Your assignment> Give back only the line containing "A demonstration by" and every line after it through the end of the data below, transcribed exactly.

Given information Start Marker

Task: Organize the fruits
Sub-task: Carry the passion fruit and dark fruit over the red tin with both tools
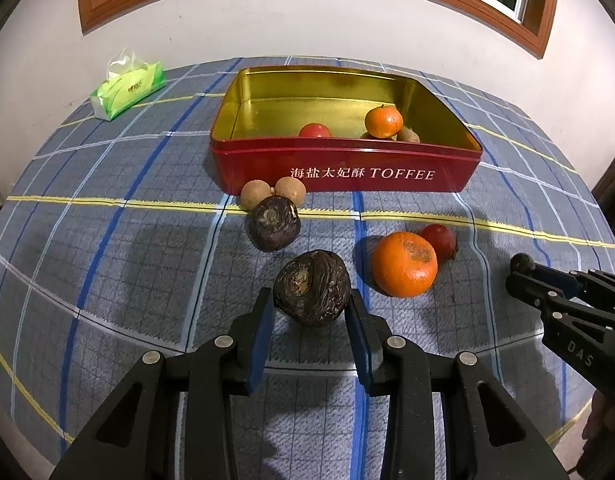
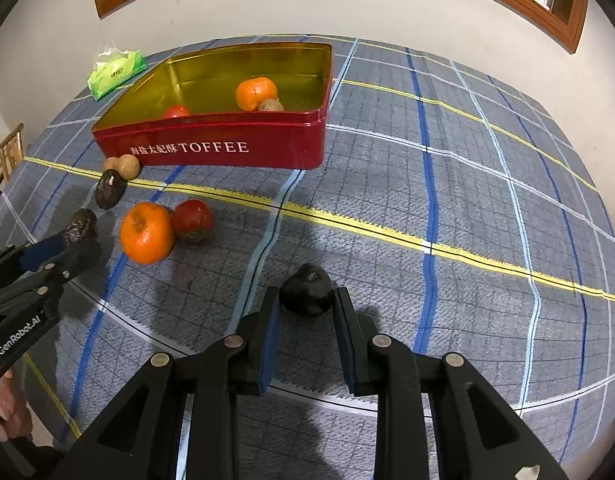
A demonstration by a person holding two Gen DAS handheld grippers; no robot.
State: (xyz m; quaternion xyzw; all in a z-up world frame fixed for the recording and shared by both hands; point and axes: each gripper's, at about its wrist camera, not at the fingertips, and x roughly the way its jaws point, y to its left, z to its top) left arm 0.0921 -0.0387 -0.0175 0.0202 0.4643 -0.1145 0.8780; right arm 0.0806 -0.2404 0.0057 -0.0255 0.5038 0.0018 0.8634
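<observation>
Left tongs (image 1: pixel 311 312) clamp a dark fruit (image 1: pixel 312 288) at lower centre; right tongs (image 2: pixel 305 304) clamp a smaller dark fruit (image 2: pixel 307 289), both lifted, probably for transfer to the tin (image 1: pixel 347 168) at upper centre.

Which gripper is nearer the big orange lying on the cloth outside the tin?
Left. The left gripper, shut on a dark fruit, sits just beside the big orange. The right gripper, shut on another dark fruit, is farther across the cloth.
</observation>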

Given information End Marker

Result>
A demonstration by a person holding two Gen DAS handheld grippers; no robot.
State: (xyz m; quaternion xyzw; all in a z-up world frame fixed for the recording and shared by both hands; point and axes: each gripper's, at about its wrist camera, not at the fingertips, and x roughly the way its jaws point, y to its left, z to its top) left arm 0.0921 -0.0387 -0.0175 0.0202 0.4643 -0.1145 0.8780; right arm 0.0806 -0.2404 0.0057 -0.0255 0.5038 0.0018 0.8634
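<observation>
Left tongs (image 1: pixel 311 312) clamp a dark fruit (image 1: pixel 312 288) at lower centre; right tongs (image 2: pixel 305 304) clamp a smaller dark fruit (image 2: pixel 307 289), both lifted, probably for transfer to the tin (image 1: pixel 347 168) at upper centre.

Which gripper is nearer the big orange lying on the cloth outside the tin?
Left. The left gripper, shut on a dark fruit, sits just beside the big orange. The right gripper, shut on another dark fruit, is farther across the cloth.
</observation>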

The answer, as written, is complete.